Data extracted from a collection:
----
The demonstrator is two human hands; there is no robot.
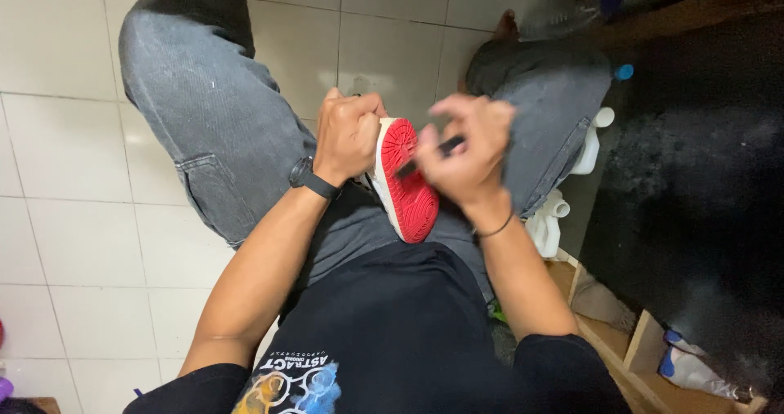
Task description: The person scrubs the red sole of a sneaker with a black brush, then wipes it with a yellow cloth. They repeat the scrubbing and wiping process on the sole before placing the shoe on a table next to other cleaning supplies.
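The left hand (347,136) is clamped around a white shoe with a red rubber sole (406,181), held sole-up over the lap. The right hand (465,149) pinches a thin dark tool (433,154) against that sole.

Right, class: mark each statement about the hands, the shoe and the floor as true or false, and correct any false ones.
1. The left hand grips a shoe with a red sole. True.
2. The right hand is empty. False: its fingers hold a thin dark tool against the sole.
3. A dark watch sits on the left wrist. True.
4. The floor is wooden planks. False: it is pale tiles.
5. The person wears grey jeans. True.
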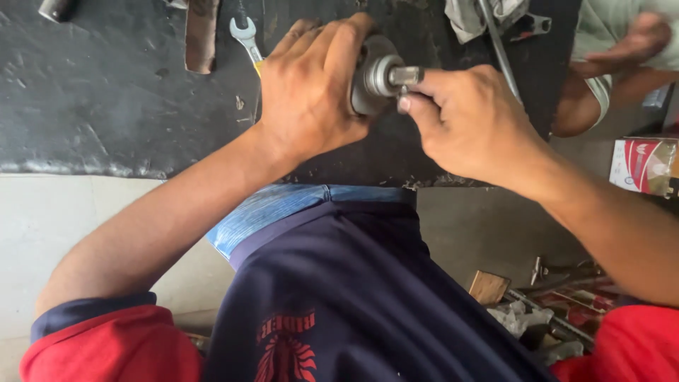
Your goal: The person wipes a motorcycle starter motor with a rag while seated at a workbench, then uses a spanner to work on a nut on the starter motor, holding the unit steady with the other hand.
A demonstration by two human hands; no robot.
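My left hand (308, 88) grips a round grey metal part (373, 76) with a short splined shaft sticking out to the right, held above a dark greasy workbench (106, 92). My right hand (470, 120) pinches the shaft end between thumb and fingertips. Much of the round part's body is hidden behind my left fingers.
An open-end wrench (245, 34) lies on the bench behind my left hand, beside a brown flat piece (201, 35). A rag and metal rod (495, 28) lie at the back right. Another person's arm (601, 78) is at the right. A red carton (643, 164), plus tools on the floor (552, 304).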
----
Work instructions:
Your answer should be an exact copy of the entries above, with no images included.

Problem solution:
The demonstrator is two human hands; there is no robot.
Task description: The person scrubs the red sole of a sneaker with a black brush, then wipes it with a yellow cloth. They repeat the scrubbing and wiping process on the sole before placing the shoe on a table next to other cleaning supplies.
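The left hand (347,136) is clamped around a white shoe with a red rubber sole (406,181), held sole-up over the lap. The right hand (465,149) pinches a thin dark tool (433,154) against that sole.

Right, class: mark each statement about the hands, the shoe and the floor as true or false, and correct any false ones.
1. The left hand grips a shoe with a red sole. True.
2. The right hand is empty. False: its fingers hold a thin dark tool against the sole.
3. A dark watch sits on the left wrist. True.
4. The floor is wooden planks. False: it is pale tiles.
5. The person wears grey jeans. True.
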Your goal: The person wipes a motorcycle starter motor with a rag while seated at a workbench, then uses a spanner to work on a nut on the starter motor, holding the unit steady with the other hand.
A demonstration by two human hands; no robot.
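My left hand (308, 88) grips a round grey metal part (373, 76) with a short splined shaft sticking out to the right, held above a dark greasy workbench (106, 92). My right hand (470, 120) pinches the shaft end between thumb and fingertips. Much of the round part's body is hidden behind my left fingers.
An open-end wrench (245, 34) lies on the bench behind my left hand, beside a brown flat piece (201, 35). A rag and metal rod (495, 28) lie at the back right. Another person's arm (601, 78) is at the right. A red carton (643, 164), plus tools on the floor (552, 304).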

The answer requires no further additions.